We created GSA in 2011 to offer an opportunity for deeper STEM engagement to a critical age demographic, middle-school students. We know that, for this age group, seeing oneself in STEM is a major predictor of persistence in future STEM studies and careers, and we craved the creative space of a longer-format program to really develop teens’ and pre-teens’ interest in and curiosity about STEM in their community. We also wanted to give students practice in working and making decisions in the “real world,” building their skills in collaboration, problem-solving, and processing and filtering information in a noisy marketplace.
For 120 students each year (half of them participating through full need-based scholarships), GSA features deep content learning, creative problem solving through project-based learning, and access to scientists, engineers, and behind-the-scenes STEM industry. We recruit students from a range of audiences—from Science Center members to schools and community groups. Schools and afterschool organizations have been particularly strong partners for outreach: teachers and principals suggest students with an interest in STEM, connect us to families who may need scholarships, and provide additional social support and advice if we are struggling with how to help a student succeed cognitively or behaviorally. Some educators go even further: this year a local teacher is personally driving five students from her school to GSA sessions every single Saturday(!) Since GSA requires significant out-of-school time over the year, all program applicants must sign a personal letter of commitment; scholarship recipients must also provide evidence of need and letters from their families and teachers pledging to support students’ learning. Program fees and scholarships are subsidized by generous support from Arcelor-Mittal, NOAA, the Thomas H. White Foundation, and the Northeast Ohio Regional Sewer District—some of whose employees volunteer with the program, too.

This mix of hands-on curriculum, connection to STEM mentors, online interaction, and community integration gives our GSA scholars a student-centered network of opportunities, what KnowledgeWork’s Katherine Prince refers to in the AAM report as a “learning ecosystem in which many right solutions intersect and adapt to meet learners’ needs.” If emerging trends are any predictor, this kind of network may become more and more integrated into what we and our audiences think of as—and expect from—education.

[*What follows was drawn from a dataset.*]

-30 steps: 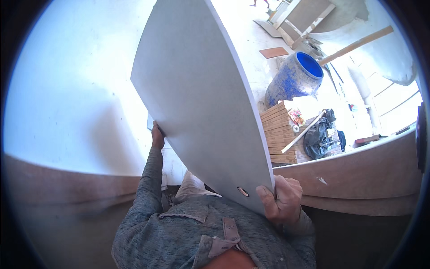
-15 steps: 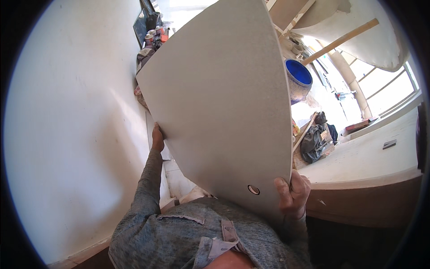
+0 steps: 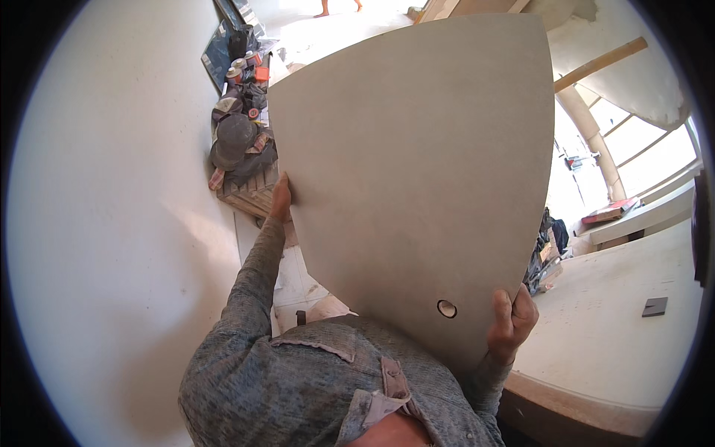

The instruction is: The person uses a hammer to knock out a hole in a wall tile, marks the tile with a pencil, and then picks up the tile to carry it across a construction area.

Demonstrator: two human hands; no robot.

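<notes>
A large, flat grey board (image 3: 417, 156) fills the middle of the view, close in front of my chest. Its far edge is curved, and a small round hole (image 3: 447, 308) goes through it near the lower end. My left hand (image 3: 281, 197) is wrapped round its left edge, the fingers hidden behind it. At the lower right edge, my right hand (image 3: 512, 319) grips with the thumb on the front face and curled fingers beside it. The board's underside is out of sight.
A white wall (image 3: 112, 223) rises along the left. Next to it, a dark cap (image 3: 234, 135) and several cans lie on a wooden crate (image 3: 249, 194). On the right a pale worktop (image 3: 603, 328) bears a small dark block (image 3: 655, 307). Another person's feet (image 3: 339, 10) show far off.
The board has shifted right in my hands' grip, and its far edge has come into view. It now hides the blue-lined pot, while the cap and crate on the left are uncovered.
</notes>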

For Great Lakes Science Center, a byproduct of creating this network is the connections that we build between GSA scholars and our community: we not only help our students access their resources, but we enrich the identity of Cleveland as a place where STEM is woven into the fabric of our region, accessible to all. Not all of our Great Science Academy students will become engineers, doctors, or researchers (the goal of many teen and workforce-development-type programs). We would love it if they do, of course—but we are as interested in developing citizens of Cleveland and the world who know how to find and use scientific resources, can make decisions based on good data and feel comfortable within a community framework guided by innovation and the quest to make our region a better place. So scholars, what I want to say to you is this: use those beautiful young minds to be scientists—or artists, journalists, teachers, or parents–who can be STEM citizens, working for and with our communities in all their richness and challenge.